So, birthers. Huh.
Yes, there are still people out there wondering if Barack Obama is eligible to be president. At last count, 17 lawsuits have been filed either claiming Obama is not a natural-born citizen or demanding that he prove that he is (including a reservist who refused to be deployed because the Commander in Chief is supposedly illegitimate).
So why, you ask, doesn’t he simply provide some evidence that he was born in the U.S.—a birth certificate, perhaps—to quiet the doubters and put the matter to rest. Well, there are several problems with this. First, how many of his predecessors or opponents have been asked to show their birth certificates, let alone done so? Maybe McCain, born in the Panama Canal Zone while it was part of the U.S. Second, he did, as early as 2007. (Incidentally, I love the name of the St. Petersberg Times‘s primary-sources Web site.)
The trouble is, there’s always something else, somewhere to move the goalposts to. Now the clamor is for the “long-form” birth certificate. Then that’ll be questioned, because it’ll be a digital copy, because it’s hard to put a piece of paper on the Internet. Even then, there’ll be people saying “yeah, but that’s not his super-duper-secret birth certificate” and the eligibility Calvinball game will continue. A few holdouts will refuse to accept any docuent as genuine, and therefore probitive, if it doesn’t give his place of birth as Kenya, meaning there is literally no document that will prove to these people that Barack Obama was born in Hawaii.

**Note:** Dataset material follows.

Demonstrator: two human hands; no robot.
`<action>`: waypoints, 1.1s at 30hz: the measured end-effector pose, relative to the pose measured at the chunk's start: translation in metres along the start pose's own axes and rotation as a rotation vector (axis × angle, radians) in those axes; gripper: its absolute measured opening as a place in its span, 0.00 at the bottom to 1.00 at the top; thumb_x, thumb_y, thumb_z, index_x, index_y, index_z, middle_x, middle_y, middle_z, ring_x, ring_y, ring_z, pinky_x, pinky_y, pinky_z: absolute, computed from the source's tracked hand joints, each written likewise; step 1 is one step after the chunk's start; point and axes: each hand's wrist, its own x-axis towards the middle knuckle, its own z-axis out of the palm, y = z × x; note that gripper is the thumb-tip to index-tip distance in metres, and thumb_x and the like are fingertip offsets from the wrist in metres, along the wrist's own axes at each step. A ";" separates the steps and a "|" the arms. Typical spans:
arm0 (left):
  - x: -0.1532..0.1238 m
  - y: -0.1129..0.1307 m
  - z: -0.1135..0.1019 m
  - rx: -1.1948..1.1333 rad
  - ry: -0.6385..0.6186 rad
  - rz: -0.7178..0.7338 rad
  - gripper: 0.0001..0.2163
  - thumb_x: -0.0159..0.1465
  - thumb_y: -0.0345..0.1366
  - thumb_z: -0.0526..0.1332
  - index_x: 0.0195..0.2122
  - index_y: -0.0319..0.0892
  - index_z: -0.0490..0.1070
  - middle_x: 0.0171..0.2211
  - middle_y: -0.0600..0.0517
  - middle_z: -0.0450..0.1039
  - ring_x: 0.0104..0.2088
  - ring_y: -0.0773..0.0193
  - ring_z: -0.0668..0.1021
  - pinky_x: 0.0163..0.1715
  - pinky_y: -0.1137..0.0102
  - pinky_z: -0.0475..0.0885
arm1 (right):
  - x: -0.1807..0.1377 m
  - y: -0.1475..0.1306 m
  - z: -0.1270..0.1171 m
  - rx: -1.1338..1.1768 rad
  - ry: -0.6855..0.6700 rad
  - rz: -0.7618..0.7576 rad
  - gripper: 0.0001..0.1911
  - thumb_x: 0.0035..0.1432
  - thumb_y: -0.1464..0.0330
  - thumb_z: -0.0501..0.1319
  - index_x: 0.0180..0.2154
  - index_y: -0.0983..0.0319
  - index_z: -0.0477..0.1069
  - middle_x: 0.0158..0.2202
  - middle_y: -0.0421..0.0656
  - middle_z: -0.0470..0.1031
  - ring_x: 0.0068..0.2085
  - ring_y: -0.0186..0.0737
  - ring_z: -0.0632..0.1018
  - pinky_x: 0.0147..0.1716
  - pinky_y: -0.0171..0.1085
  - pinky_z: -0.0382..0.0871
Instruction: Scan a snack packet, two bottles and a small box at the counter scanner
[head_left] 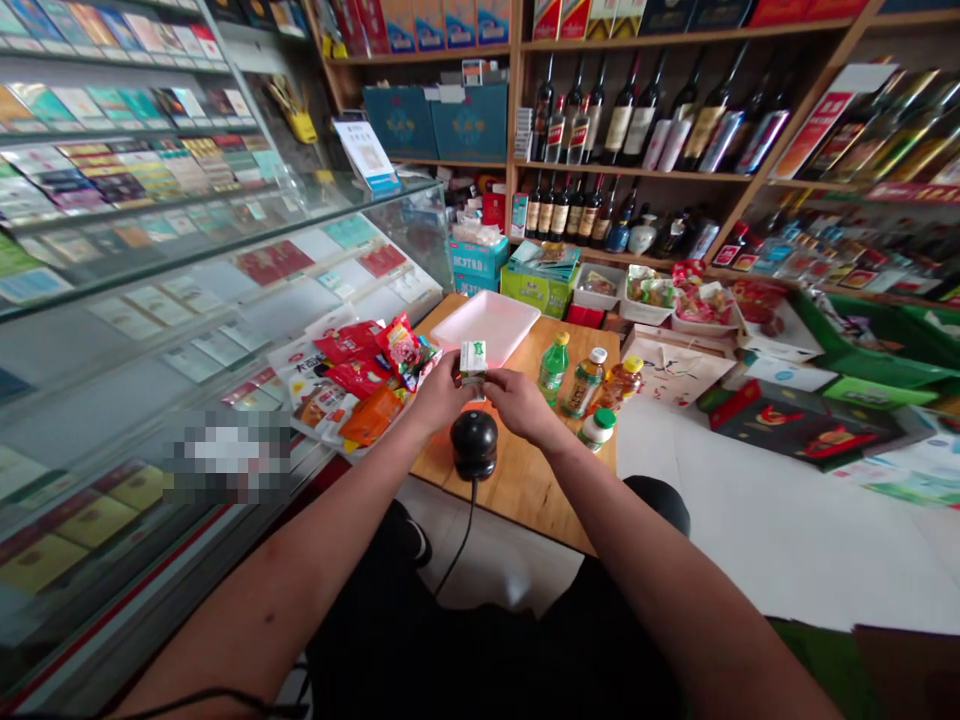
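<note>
The person sits at a small light wooden worktop (pixel 525 480) and grips a small white-and-green carton (pixel 473 360) between both hands. The left hand (pixel 441 395) is closed on the carton's left side, and the right hand (pixel 517 402) pinches its right side with the fingers curled in. The carton is upright, lifted off the wood, directly above a round black scanner dome (pixel 474 443) that stands on the worktop with a black cable (pixel 457 545) trailing off the near edge.

Just left of the hands lies a heap of red and orange snack packets (pixel 360 385). Beyond the carton rests an empty white plastic tray (pixel 487 325). To the right stand a green bottle with a yellow cap (pixel 553 367) and two amber drink bottles (pixel 604 382), with a small white bottle with a green cap (pixel 598 428) near the edge. A glass display counter (pixel 187 300) runs along the left, and wooden shelves of dark wine bottles (pixel 637 120) fill the back wall.
</note>
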 end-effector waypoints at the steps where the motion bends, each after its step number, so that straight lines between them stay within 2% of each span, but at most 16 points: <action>1: 0.004 -0.004 -0.001 0.007 0.006 -0.001 0.23 0.52 0.29 0.67 0.50 0.39 0.70 0.48 0.44 0.77 0.46 0.56 0.80 0.48 0.62 0.74 | 0.005 0.005 0.001 0.003 -0.008 0.014 0.15 0.64 0.70 0.56 0.44 0.63 0.81 0.35 0.42 0.79 0.35 0.37 0.75 0.41 0.37 0.68; 6: 0.018 -0.023 -0.003 0.072 0.011 -0.038 0.23 0.50 0.28 0.66 0.48 0.38 0.71 0.45 0.45 0.77 0.42 0.58 0.79 0.45 0.63 0.74 | 0.026 0.029 0.012 0.027 -0.028 0.057 0.14 0.63 0.70 0.56 0.43 0.63 0.81 0.37 0.42 0.81 0.34 0.35 0.75 0.41 0.36 0.69; 9: 0.023 -0.035 -0.004 0.118 0.032 -0.076 0.23 0.50 0.30 0.67 0.49 0.38 0.72 0.44 0.46 0.77 0.42 0.56 0.79 0.44 0.62 0.74 | 0.033 0.039 0.018 0.035 -0.023 0.080 0.14 0.63 0.70 0.57 0.42 0.63 0.81 0.35 0.42 0.80 0.33 0.35 0.76 0.40 0.35 0.69; 16: 0.021 -0.054 -0.005 0.091 0.061 -0.147 0.20 0.53 0.33 0.67 0.48 0.39 0.73 0.43 0.47 0.78 0.44 0.54 0.79 0.44 0.61 0.74 | 0.043 0.050 0.023 -0.050 -0.029 0.151 0.12 0.61 0.67 0.59 0.36 0.64 0.81 0.27 0.40 0.77 0.31 0.35 0.75 0.34 0.32 0.66; 20: 0.021 -0.058 -0.005 0.109 0.071 -0.154 0.18 0.53 0.32 0.67 0.46 0.39 0.73 0.42 0.47 0.78 0.42 0.54 0.79 0.43 0.61 0.74 | 0.045 0.054 0.028 -0.062 -0.015 0.143 0.11 0.61 0.67 0.60 0.34 0.64 0.81 0.27 0.40 0.77 0.32 0.35 0.75 0.35 0.33 0.66; 23: 0.022 -0.053 -0.006 0.145 0.077 -0.143 0.19 0.52 0.31 0.67 0.46 0.39 0.72 0.42 0.48 0.78 0.43 0.54 0.79 0.43 0.61 0.74 | 0.044 0.054 0.029 -0.063 -0.017 0.152 0.11 0.60 0.68 0.60 0.33 0.65 0.80 0.26 0.40 0.76 0.30 0.35 0.74 0.34 0.33 0.66; 27: 0.024 -0.033 -0.002 0.199 0.067 -0.087 0.20 0.52 0.30 0.67 0.47 0.39 0.71 0.42 0.47 0.78 0.43 0.54 0.79 0.44 0.61 0.74 | 0.038 0.047 0.022 -0.048 0.035 0.149 0.12 0.61 0.66 0.60 0.36 0.64 0.81 0.28 0.41 0.77 0.32 0.37 0.76 0.35 0.34 0.66; 33: 0.023 -0.003 0.028 0.139 0.038 -0.044 0.25 0.51 0.25 0.67 0.52 0.40 0.69 0.50 0.45 0.77 0.48 0.54 0.80 0.49 0.61 0.75 | 0.009 0.036 -0.003 0.005 0.196 0.187 0.14 0.62 0.64 0.60 0.41 0.64 0.80 0.35 0.45 0.81 0.35 0.39 0.77 0.37 0.36 0.67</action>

Then there’s the third issue: Obama’s a bit busy right now.
(h/t Bint Alshamsa at Feministe and the boys and girls at ONTD_P)

3 comments
Comments feed for this article
July 21, 2009 at 9:48 pm
stevemacgregor
They have to come up with some reason not to like the President other than the fact that he is half black.
The spite in me wants to steal the Republican line; ‘You guys lost – get over it!’
But that would be mean.
stevemacgregor
July 23, 2009 at 9:29 pm
Charles Lieberman
I honestly don’t think race is more than lagniappe — there are people who refuse to believe any electorate anywhere (not just here, also Nicaragua, say, or Venezuela, or Iran decades ago) could actually, legitimately, knowingly elect a liberal.
And of course the same people think Obama is a liberal.
July 27, 2009 at 2:48 pm
Charles Lieberman
Ok, actually, no. I did think that, and I read a bit more about it (Womanist Musings, for one), and I think “lagniappe” is wrong. I still think people don’t believe he’s president because he’s liberal, but they don’t believe he’s a citizen because he’s black (=other), which bolsters the case that he’s not really president.